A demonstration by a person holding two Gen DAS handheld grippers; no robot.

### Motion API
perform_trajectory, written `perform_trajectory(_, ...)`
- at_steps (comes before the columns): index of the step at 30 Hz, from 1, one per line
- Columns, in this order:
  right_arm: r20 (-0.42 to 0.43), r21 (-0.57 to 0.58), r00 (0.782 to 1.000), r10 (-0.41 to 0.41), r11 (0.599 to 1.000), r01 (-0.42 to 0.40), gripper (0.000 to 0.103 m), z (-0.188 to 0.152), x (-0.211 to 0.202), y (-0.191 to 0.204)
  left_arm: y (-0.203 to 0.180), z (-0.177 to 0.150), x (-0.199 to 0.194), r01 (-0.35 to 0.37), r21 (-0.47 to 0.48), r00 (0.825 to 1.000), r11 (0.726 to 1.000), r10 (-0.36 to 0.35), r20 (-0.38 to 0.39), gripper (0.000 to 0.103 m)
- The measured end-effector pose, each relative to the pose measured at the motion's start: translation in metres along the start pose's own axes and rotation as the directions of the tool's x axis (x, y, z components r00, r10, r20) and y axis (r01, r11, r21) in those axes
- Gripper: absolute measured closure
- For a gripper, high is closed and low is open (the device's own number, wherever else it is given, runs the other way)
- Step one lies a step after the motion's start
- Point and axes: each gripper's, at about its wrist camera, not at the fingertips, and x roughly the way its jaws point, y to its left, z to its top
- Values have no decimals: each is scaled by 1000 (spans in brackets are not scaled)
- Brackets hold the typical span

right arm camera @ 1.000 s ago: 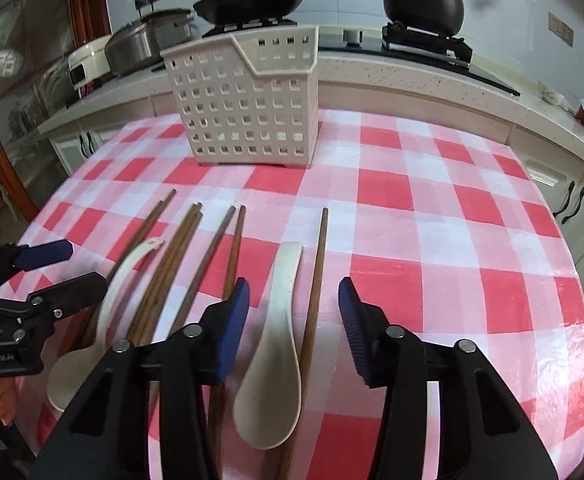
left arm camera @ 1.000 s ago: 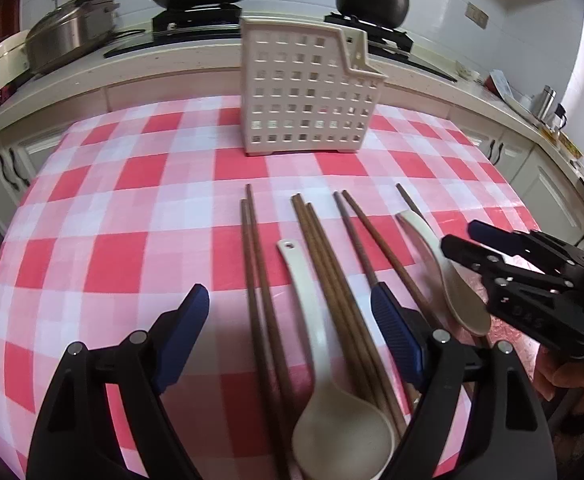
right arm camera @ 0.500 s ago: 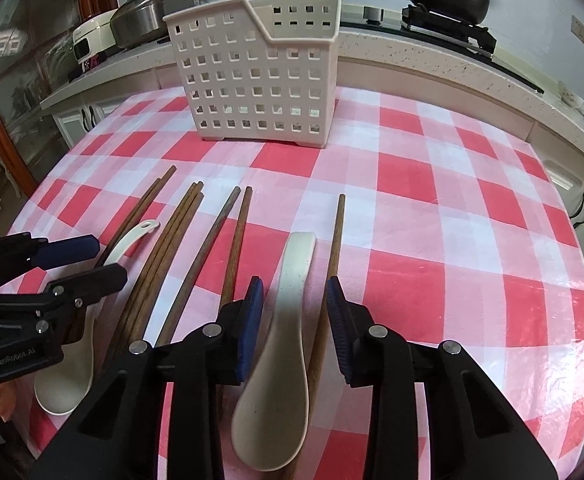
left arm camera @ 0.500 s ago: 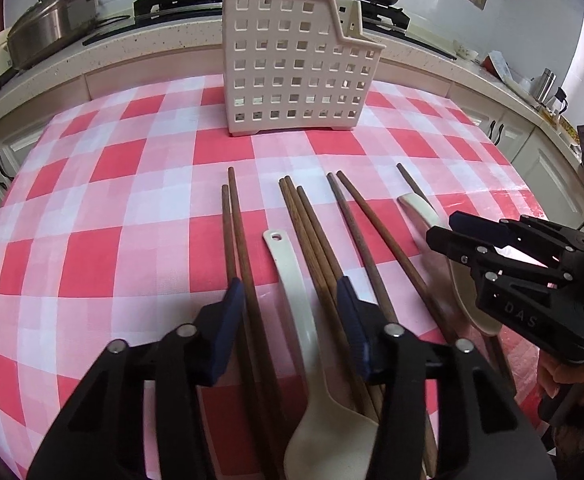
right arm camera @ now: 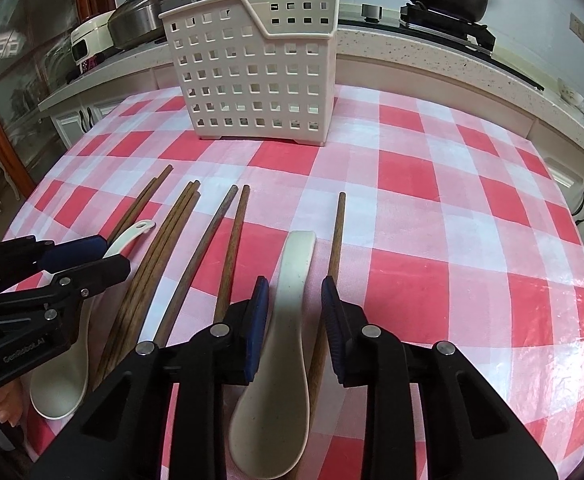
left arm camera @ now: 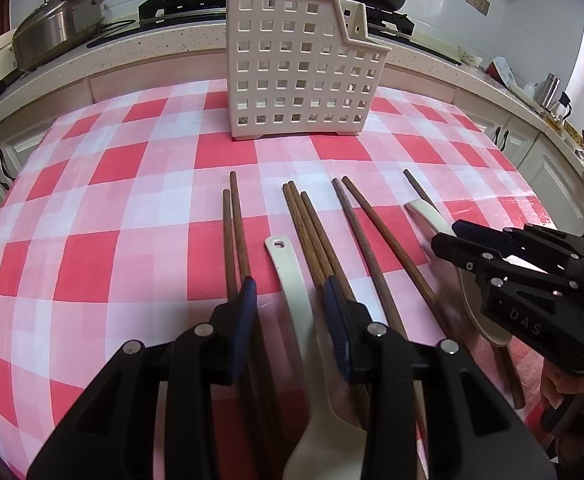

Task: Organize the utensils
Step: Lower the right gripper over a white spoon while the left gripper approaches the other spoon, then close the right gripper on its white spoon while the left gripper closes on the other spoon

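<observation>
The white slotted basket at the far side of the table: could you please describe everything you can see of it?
The basket is a cream-white container, plastic by its look, with walls pierced by rows of square holes. Its top rim steps down on one side, so one part is taller. It stands upright on short feet on the red-and-white checked tablecloth, near the kitchen counter. Nothing shows through the holes. It stands apart from the chopsticks; nothing else touches it.

I see open table [right arm camera: 471, 208] to my right and bare cloth before the basket [right arm camera: 252, 80]. On my left, chopsticks [right arm camera: 152, 248] lie close together; the other tool [right arm camera: 92, 258] probably blocks that side.
</observation>
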Motion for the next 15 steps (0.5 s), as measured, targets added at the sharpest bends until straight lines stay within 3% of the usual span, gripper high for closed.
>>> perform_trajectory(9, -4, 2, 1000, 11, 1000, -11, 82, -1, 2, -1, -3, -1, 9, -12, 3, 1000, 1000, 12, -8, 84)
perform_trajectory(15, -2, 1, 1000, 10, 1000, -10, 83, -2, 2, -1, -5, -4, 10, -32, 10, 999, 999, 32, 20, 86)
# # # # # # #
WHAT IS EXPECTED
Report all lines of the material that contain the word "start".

YOUR SOLUTION
- The measured end-effector pose, each relative to the pose measured at the motion's start: translation in metres along the start pose's own axes and rotation as the directions of the tool's x axis (x, y, z components r00, r10, r20) and y axis (r01, r11, r21) in those axes
- Step one lies a step after the motion's start

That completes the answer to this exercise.